Most of the repression against Lavalas, which most analysts believe remains by far the most popular party among the vast majority of Haitians who live in absolute poverty, has been directed against suspected pro-Aristide gangs, or so-called chimeres, that continue to dominate or protect–depending on the observer's political orientation–entire neighborhoods in slum areas, including Cite Soleil and Belair in the capital.
Beginning in December 2004, MINUSTAH forces, along with UN Civilian Police and sometimes PNH units, have carried out raids in these districts to assert the government's authority there and disarm suspected gang members.

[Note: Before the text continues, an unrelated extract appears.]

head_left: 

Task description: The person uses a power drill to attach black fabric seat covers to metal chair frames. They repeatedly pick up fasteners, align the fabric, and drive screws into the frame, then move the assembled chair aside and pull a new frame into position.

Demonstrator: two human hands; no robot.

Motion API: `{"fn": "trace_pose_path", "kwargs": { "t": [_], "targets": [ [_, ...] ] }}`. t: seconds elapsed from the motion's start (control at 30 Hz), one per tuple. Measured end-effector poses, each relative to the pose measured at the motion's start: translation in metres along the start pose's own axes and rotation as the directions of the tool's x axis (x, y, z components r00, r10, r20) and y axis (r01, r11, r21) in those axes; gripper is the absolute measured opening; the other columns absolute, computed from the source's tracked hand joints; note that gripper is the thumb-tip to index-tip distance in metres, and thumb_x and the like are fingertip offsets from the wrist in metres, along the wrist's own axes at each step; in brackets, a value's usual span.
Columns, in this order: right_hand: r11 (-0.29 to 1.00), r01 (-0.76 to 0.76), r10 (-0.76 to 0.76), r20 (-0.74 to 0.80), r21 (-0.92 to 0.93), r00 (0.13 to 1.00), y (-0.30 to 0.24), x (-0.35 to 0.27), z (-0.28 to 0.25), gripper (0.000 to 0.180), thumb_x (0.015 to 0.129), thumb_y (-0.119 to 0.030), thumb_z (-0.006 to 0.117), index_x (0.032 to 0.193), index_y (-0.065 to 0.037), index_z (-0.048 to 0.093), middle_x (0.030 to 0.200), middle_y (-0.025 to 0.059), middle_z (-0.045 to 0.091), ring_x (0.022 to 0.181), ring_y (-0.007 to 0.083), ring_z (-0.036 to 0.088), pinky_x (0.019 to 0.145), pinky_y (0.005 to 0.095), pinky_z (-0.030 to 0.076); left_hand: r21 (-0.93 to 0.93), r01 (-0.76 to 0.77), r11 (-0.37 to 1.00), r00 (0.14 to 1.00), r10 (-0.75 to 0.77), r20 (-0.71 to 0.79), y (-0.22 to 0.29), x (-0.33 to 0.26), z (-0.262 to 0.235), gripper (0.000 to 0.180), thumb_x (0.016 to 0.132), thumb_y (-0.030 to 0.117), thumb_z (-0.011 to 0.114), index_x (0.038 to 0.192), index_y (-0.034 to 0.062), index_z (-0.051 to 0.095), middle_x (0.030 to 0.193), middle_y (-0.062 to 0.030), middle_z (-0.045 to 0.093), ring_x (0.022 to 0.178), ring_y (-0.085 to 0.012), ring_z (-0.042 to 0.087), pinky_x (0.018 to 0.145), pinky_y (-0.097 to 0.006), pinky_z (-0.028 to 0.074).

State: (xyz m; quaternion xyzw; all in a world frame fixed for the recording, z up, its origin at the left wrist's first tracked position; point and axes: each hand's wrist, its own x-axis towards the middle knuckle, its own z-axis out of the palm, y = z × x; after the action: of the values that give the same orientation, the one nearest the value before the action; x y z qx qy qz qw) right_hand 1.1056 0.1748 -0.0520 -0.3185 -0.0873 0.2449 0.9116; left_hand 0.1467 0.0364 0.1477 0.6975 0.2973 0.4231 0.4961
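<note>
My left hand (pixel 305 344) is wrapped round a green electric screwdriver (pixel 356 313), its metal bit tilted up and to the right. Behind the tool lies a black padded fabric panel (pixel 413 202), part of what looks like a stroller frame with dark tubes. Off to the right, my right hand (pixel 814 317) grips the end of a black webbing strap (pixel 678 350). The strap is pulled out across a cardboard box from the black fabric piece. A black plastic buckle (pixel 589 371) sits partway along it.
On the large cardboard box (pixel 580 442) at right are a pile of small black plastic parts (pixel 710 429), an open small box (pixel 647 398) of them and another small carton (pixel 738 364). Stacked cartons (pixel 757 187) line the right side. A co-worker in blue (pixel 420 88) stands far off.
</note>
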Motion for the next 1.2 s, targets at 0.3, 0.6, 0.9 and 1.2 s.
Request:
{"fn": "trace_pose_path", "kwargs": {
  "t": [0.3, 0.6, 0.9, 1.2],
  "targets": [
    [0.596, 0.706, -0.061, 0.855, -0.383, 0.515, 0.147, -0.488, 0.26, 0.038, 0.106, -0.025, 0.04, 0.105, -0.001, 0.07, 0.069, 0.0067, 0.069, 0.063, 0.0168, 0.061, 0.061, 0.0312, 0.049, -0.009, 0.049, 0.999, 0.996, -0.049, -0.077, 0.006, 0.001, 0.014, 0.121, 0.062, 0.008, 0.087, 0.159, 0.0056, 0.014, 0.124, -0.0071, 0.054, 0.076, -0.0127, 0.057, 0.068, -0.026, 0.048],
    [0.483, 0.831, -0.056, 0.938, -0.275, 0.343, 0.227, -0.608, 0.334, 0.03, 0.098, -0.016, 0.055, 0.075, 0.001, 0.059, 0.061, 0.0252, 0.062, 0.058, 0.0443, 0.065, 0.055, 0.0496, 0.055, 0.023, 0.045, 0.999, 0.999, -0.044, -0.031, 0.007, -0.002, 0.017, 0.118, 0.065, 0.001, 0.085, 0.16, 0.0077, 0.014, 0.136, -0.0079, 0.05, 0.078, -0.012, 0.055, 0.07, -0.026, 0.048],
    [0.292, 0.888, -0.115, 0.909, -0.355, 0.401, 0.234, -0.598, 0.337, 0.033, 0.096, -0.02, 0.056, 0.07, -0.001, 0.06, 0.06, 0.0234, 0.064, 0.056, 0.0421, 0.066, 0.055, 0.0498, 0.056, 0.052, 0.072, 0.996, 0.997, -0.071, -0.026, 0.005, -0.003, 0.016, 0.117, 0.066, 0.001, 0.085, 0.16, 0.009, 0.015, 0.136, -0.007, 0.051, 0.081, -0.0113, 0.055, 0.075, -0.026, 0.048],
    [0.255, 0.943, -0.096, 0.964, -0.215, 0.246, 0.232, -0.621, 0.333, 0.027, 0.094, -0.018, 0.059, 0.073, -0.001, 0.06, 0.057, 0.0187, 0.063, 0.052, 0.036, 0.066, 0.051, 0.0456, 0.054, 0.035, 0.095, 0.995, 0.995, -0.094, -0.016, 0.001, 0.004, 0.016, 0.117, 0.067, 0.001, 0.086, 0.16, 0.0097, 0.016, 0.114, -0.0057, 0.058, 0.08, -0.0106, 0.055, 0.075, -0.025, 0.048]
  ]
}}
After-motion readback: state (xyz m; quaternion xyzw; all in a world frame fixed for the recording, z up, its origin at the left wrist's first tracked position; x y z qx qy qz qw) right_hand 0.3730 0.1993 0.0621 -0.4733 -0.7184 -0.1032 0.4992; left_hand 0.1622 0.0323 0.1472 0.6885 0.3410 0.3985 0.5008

While MINUSTAH and the PNH have generally blamed any civilian casualties resulting from these raids on the gangs themselves, some community residents and other witnesses have charged that the uniformed forces have been responsible for most of the deaths and serious injuries.
The complaint filed by the groups details 13 such incidents between September 2004 and the end of August 2005, the most notorious of which was a controversial July 6 raid by MINUSTAH forces into Cite Soleil to apprehend Dread Wilme, a chimere leader, who was killed in the raid.
The operation, in which the groups claim more than 300 MINUSTAH soldiers and as many as 20 armored personnel carriers and a helicopter took part, resulted in the deaths of as many as 63 people, according to community activists cited by Seth Donnelly, who was leading a US labor delegation to Port-au-Prince at the time.
He also quoted staff at a nearby hospital run by Doctors Without Borders as saying they had treated 26 people who had been injured during the raid, 20 of whom were women and children. In an interview after the raid, MINUSTAH commander Lt. Gen Augusto Heleno Riberio Pereira denied that any civilians had been shot by his troops.
In August, according to the petitions, the PNH carried out a series of four massacres with the help of civilian "attaches" armed with PNH machetes in various Port-au-Prince districts.
The worst of these took place Aug. 20 when the police interrupted a USAID-funded soccer match, ordered several thousand spectators to lie down and then summarily executed an undetermined number identified by informers as "bandits." In each case, according to the petitioners, MINUSTAH troops in the area failed to intervene.
For its part, the director of the UN operation in Haiti, former Chilean foreign minister Gabriel Valdes, has acknowledged receiving reports of executions allegedly carried out by PNH personnel, as well as complaints against MINUSTAH itself. He has said inquiries have been initiated in each case, but no findings have been published to date.
While the current petitions are directed solely against Brazil and the US, Donnelly said the groups would soon file petitions against the PNH, as well.